- [TASK DIRECTIONS]: Your task is to copy each line of the material that includes "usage".

*** Opening RECORDS SUPPLIED ***

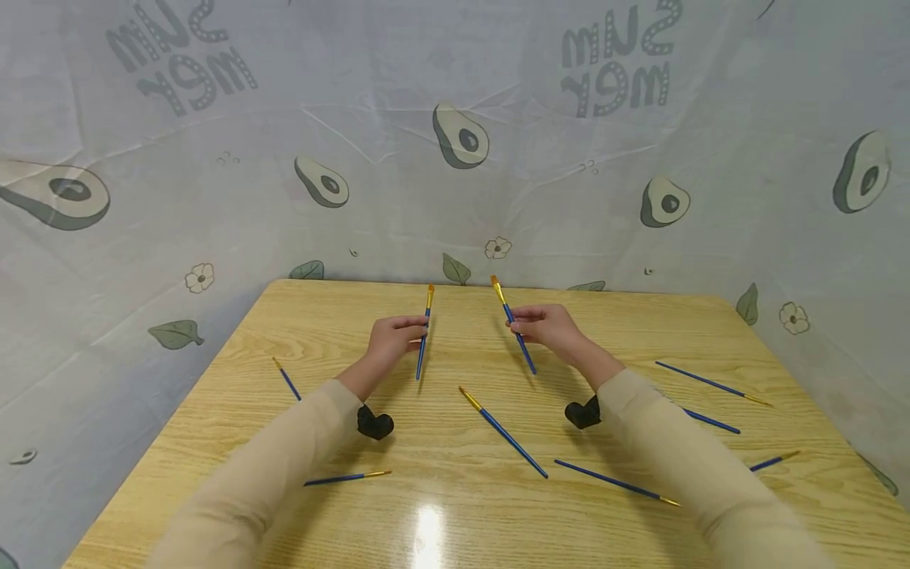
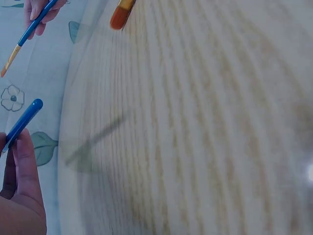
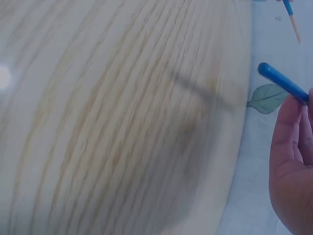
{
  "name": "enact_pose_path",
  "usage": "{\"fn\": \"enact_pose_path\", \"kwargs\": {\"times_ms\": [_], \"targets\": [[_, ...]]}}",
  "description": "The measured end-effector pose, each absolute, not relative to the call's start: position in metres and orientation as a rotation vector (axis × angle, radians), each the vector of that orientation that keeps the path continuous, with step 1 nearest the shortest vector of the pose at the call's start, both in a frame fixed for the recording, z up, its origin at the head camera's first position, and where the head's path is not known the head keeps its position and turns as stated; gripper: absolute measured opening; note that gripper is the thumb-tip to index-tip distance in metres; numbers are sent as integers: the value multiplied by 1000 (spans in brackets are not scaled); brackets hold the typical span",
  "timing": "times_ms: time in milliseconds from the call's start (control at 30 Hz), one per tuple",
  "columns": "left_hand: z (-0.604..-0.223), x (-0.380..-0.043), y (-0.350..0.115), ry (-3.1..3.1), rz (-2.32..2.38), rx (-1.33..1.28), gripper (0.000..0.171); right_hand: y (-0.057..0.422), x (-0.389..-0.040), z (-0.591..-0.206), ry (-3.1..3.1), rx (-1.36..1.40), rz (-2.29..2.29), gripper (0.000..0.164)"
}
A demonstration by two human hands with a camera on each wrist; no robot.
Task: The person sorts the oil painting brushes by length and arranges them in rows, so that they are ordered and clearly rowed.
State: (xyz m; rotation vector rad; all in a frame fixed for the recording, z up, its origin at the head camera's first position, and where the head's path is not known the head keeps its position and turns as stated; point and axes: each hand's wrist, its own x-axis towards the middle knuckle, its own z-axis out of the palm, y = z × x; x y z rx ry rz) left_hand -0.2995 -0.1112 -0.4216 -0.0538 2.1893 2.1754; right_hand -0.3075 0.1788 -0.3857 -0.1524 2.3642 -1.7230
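Above the far middle of the table, my left hand (image 1: 394,338) pinches a blue flat-tipped paintbrush (image 1: 422,352) nearly upright, its orange bristles pointing up and away. Across from it my right hand (image 1: 550,328) pinches a second blue paintbrush (image 1: 524,350), which leans with its bristles up and to the left. The two brushes are apart. In the left wrist view the handle end of the left brush (image 2: 24,122) sticks out past the fingers. The right brush's handle end (image 3: 281,81) shows likewise in the right wrist view.
On the wooden table (image 1: 455,521) a paintbrush (image 1: 508,438) lies in the middle. Several more lie around, including one (image 1: 614,480) near the right forearm, one (image 1: 711,383) at far right and one (image 1: 348,478) by the left sleeve. A printed cloth (image 1: 398,221) hangs behind.
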Motion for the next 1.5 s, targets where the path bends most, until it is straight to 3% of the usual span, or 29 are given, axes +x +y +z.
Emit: {"fn": "enact_pose_path", "kwargs": {"times_ms": [1033,1500], "targets": [[-429,-357,-81,2249,2016,5,32,144,-355,-416,2263,-62,-1791,45],[-444,-363,-74,2360,1949,20,27,137,-369,-425,2303,-28,-1761,42]]}}
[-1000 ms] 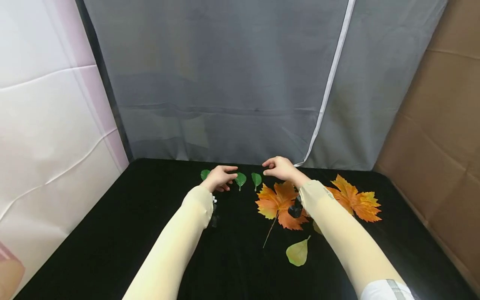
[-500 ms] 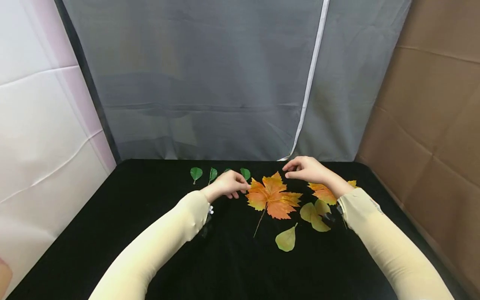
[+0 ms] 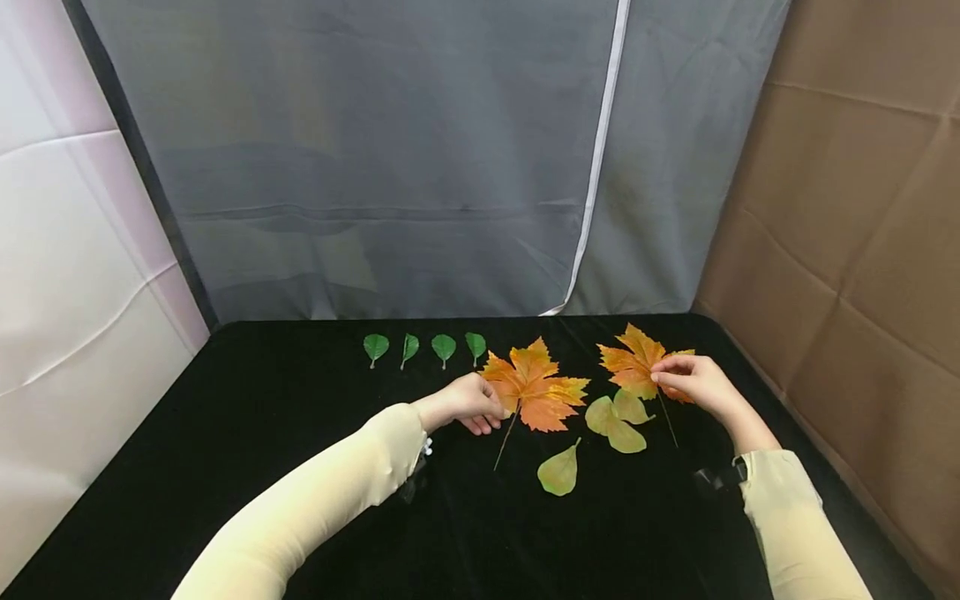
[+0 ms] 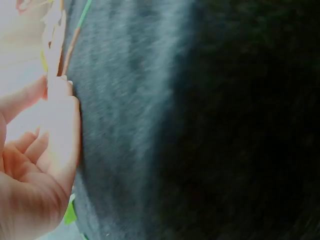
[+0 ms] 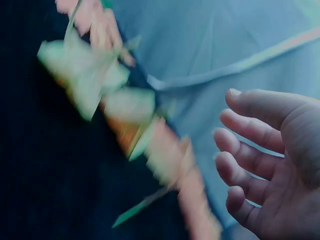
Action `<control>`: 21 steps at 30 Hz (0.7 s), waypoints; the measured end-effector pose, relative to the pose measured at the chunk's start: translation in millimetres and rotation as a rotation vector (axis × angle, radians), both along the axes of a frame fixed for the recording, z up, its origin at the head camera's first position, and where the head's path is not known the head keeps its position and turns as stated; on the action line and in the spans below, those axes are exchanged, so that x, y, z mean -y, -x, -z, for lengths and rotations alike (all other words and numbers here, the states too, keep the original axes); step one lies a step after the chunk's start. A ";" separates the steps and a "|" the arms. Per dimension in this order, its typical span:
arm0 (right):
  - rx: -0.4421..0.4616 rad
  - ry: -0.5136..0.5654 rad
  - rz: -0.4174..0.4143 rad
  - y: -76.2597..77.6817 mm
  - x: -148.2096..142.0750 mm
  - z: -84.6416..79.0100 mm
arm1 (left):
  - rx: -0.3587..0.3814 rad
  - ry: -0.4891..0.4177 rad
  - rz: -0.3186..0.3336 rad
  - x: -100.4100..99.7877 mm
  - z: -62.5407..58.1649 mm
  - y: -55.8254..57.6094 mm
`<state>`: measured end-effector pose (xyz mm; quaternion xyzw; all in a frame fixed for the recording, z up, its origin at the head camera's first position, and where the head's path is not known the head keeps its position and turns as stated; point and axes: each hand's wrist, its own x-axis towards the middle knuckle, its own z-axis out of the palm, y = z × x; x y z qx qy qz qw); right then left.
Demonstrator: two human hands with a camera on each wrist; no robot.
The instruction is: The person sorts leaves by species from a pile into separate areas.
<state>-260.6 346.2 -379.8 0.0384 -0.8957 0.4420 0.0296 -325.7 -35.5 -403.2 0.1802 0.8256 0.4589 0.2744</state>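
Note:
My left hand (image 3: 467,402) is at the left edge of an orange maple leaf (image 3: 538,387). In the left wrist view, the thumb and forefinger pinch the leaf's edge (image 4: 56,50). Its thin stem points down toward the front of the table. My right hand (image 3: 701,382) hovers over the right side of a second orange maple leaf (image 3: 633,360), partly covering it. The right wrist view shows that hand's fingers (image 5: 231,142) loosely bent and apart, with nothing between them.
Several small green leaves (image 3: 443,347) lie in a row at the back left. A yellow-green leaf (image 3: 558,472) lies in front, and overlapping ones (image 3: 624,433) lie between the maple leaves. Black cloth (image 3: 315,467) covers the table; a grey curtain (image 3: 375,167) hangs behind.
My left hand has come from the green leaves to the left maple leaf and now pinches its edge. The right hand has moved right, to the other maple leaf. The view has shifted right.

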 end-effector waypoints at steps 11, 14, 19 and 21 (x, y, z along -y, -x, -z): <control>0.037 -0.152 0.135 -8.3 -23.9 38.5 | -0.027 0.112 0.005 -0.1 0.6 3.1; 0.016 -0.236 0.103 -6.5 -19.5 39.9 | -0.059 0.159 -0.011 -0.7 0.2 3.1; 0.012 -0.321 0.101 -8.7 -18.9 42.7 | -0.169 0.197 0.029 -7.6 -0.5 0.1; 0.014 -0.337 0.107 -8.9 -19.5 43.6 | -0.213 0.214 0.045 -10.0 0.2 -1.1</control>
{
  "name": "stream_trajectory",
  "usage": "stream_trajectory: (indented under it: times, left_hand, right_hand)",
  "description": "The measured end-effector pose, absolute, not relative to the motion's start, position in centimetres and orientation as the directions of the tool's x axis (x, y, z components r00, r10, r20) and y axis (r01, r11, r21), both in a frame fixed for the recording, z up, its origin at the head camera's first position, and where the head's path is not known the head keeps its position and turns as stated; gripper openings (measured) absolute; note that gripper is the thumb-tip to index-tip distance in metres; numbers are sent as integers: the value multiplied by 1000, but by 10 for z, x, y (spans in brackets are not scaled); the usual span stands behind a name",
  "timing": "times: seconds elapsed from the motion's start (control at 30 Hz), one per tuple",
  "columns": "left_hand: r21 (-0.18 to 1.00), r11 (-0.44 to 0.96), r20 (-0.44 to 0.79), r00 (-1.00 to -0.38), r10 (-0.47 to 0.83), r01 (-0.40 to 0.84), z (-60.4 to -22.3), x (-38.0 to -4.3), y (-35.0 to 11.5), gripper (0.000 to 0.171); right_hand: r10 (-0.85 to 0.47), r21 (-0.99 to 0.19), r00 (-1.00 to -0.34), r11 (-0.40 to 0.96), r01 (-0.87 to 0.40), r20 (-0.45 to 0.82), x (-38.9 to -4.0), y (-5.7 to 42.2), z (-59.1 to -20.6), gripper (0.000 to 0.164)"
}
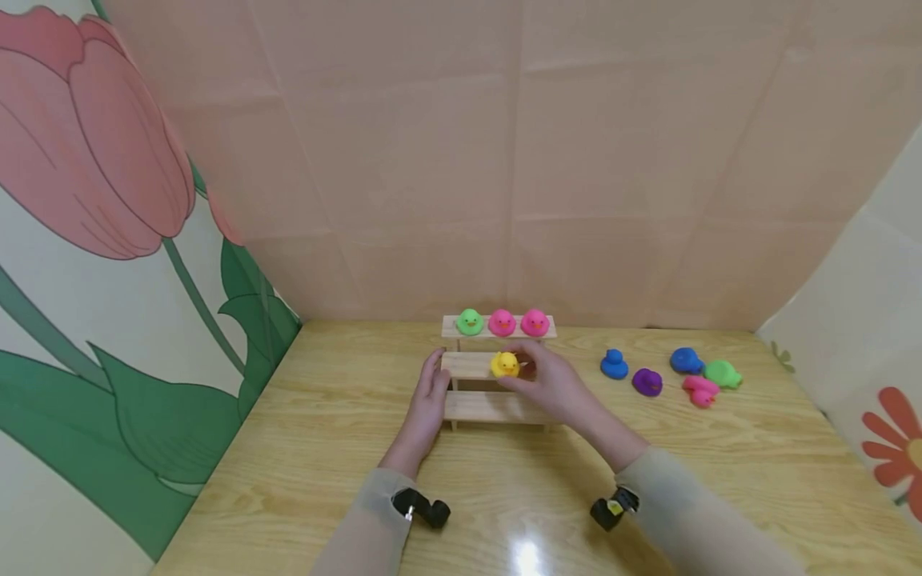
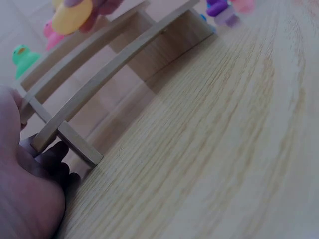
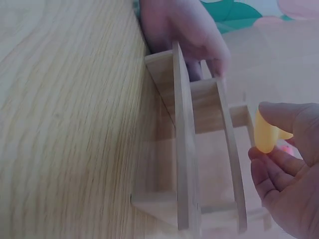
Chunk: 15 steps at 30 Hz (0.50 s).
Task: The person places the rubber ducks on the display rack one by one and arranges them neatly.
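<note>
Pinching a yellow duck (image 1: 505, 366) between the thumb and fingers of the right hand (image 1: 558, 384), parted by no more than the toy's own width. Holding it upright at the middle board (image 1: 464, 366) of a wooden rack (image 1: 497, 407), near mid-length; cannot tell whether touching the wood. Pointing its orange bill toward the near side of the table (image 1: 324, 480), with the bill-to-tail axis running roughly front to back, across the board's length. Gripping the rack's left end with the left hand (image 1: 426, 400), fingers bent around the wood. Seeing, on the top board (image 1: 448, 327), a green duck (image 1: 471, 322) and two pink ducks (image 1: 502, 323), bills likewise forward. Seeing two blue ducks (image 1: 615, 366) and a purple duck (image 1: 647, 382) at right.
</note>
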<state>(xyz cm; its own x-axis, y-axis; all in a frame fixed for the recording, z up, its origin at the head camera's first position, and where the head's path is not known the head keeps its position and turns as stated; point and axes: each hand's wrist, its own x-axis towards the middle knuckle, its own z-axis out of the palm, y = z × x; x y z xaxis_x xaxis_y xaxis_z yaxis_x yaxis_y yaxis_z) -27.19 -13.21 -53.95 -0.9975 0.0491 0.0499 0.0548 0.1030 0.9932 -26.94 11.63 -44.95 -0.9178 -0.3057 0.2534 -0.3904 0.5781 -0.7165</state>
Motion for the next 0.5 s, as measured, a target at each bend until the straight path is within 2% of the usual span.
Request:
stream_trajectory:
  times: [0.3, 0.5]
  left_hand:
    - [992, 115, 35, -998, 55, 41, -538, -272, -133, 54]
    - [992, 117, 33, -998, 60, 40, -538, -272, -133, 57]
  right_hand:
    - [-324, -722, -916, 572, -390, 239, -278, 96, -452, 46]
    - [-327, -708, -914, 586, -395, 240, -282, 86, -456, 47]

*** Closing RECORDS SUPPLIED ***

- [RESPONSE TO THE TASK]:
  "usage": "{\"fn\": \"enact_pose_path\", \"kwargs\": {\"times_ms\": [_], \"targets\": [[_, ...]]}}",
  "usage": "stream_trajectory: (indented under it: times, left_hand, right_hand)",

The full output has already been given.